I slept well knowing that Northampton is against the war. 

Community First my ass. With all the budget cuts, etc.. eventually MA will be one big Northampton/Amherst.

I love how I tell people from Metrowest Northampton/Amherst is like Cambridge and it pretty much is.


----------



## kwflatbed (Dec 29, 2004)

The next thing the kids will be getting a day off from school
for a Mooselimb holiday.


----------



## LGriffin (Apr 2, 2009)

FIFY Harry


kwflatbed said:


> The next thing the kids will be getting a day off from their *Alternative* school for a Mooselimb holiday.


----------



## Johnny Law (Aug 8, 2008)

The City Council, hahahaha, that's like saying "I'm King Shit of Turd Mountain"


----------



## kwflatbed (Dec 29, 2004)

LGriffin said:


> FIFY Harry


Cambridge just passed the law so you know they will be next.


----------



## BLUE BLOOD (Aug 31, 2008)

I'm gonna fire off a letter to the editor to the local Northampton newspaper containg my best cartoon rendering of muhammed siting in the Foxy lady with a stripper sitting on his lap while drinking a Bud. It will be intersting to see the first suicide bomber show up in birkenstocks, Che Guevara shirt eating a bowl of kashi cereal with a copy of the Communist Manifesto under his shoulder.


----------



## justanotherparatrooper (Aug 27, 2006)

I pray that we dont experience terrorist attacks but if we do have them they happen in these enlightened communities. Bet their"holier then thou"attitude would change but quick!


----------



## justanotherparatrooper (Aug 27, 2006)

....and blaming Bush:stomp:


----------



## jettsixx (Dec 10, 2005)

justanotherparatrooper said:


> I pray that we dont experience terrorist attacks but if we do have them they happen in these enlightened communities. Bet their"holier then thou"attitude would change but quick!

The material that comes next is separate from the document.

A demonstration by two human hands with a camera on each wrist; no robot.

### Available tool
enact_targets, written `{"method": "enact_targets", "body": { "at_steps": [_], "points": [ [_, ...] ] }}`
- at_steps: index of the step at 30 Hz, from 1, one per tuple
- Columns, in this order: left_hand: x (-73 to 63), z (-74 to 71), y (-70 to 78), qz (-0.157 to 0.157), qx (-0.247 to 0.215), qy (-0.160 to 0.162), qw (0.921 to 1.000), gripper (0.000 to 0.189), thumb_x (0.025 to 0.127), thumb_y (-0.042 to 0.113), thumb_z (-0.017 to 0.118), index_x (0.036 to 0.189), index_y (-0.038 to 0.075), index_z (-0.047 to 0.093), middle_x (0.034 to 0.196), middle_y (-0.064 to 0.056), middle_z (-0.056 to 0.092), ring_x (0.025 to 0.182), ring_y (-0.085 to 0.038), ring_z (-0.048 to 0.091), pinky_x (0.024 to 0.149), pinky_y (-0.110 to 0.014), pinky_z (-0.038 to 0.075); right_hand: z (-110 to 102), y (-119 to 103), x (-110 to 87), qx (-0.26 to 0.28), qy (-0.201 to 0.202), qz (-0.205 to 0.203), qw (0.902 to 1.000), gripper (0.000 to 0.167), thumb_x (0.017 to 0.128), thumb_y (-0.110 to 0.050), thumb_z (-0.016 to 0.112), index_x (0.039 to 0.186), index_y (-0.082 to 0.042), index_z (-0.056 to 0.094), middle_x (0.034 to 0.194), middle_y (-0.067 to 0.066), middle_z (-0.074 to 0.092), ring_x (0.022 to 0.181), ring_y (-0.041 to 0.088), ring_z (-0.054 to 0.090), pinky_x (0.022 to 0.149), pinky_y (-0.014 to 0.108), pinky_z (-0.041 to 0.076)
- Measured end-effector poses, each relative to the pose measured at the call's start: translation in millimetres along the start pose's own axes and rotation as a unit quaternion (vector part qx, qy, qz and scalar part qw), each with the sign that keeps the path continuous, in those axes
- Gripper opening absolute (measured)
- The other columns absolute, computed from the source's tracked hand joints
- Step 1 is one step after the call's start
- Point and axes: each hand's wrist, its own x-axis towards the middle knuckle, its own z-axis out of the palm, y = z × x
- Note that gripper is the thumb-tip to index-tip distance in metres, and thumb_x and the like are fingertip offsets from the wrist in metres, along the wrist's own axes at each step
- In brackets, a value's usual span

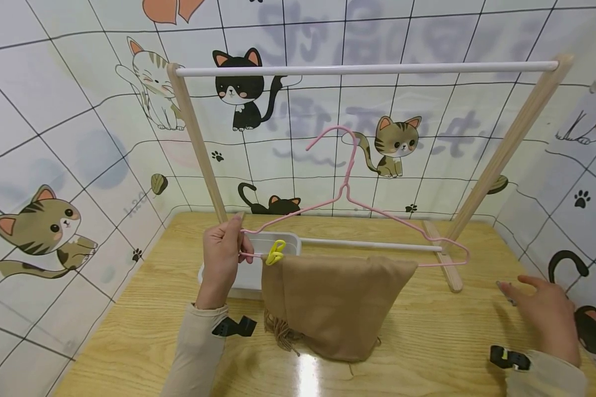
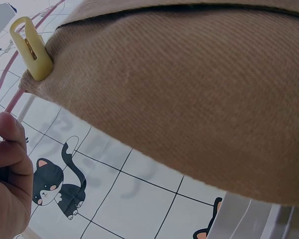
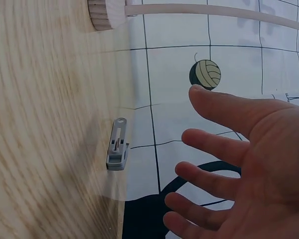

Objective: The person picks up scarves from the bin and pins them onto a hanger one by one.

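Observation:
My left hand (image 1: 222,256) grips the left end of a pink wire hanger (image 1: 346,176), held up over the table. Over its lower bar hangs a folded brown fringed scarf (image 1: 338,303). A yellow clothespin (image 1: 275,252) pinches the scarf to the bar close to my left fingers; the left wrist view shows this clothespin (image 2: 32,50) too. At the right side of the table, my right hand (image 1: 546,311) hovers with fingers spread and holds nothing. In the right wrist view, a grey clothespin (image 3: 117,144) lies on the table, apart from that hand's fingertips.
A drying rack with a white top rail (image 1: 367,69) and wooden legs (image 1: 506,149) stands behind the hanger. Behind the scarf, a white plastic tray (image 1: 250,286) sits at the left. Cat-printed sheeting (image 1: 318,105) surrounds the wooden table (image 1: 144,309).

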Motion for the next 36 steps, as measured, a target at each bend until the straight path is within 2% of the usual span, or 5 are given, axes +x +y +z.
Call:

I really dont think it would change their attitude, I think they would just say we should hug our enemy blah blah blah.


----------



## TRPDiesel (Nov 28, 2008)

JAP,
With the other wingnuts next door in Amherst trying to get GITMO detainee's you may get to see how well these people run in there Jesus slippers. 

Seriously- Now that they have made this statement can they get back to politics and work on legit issues.


----------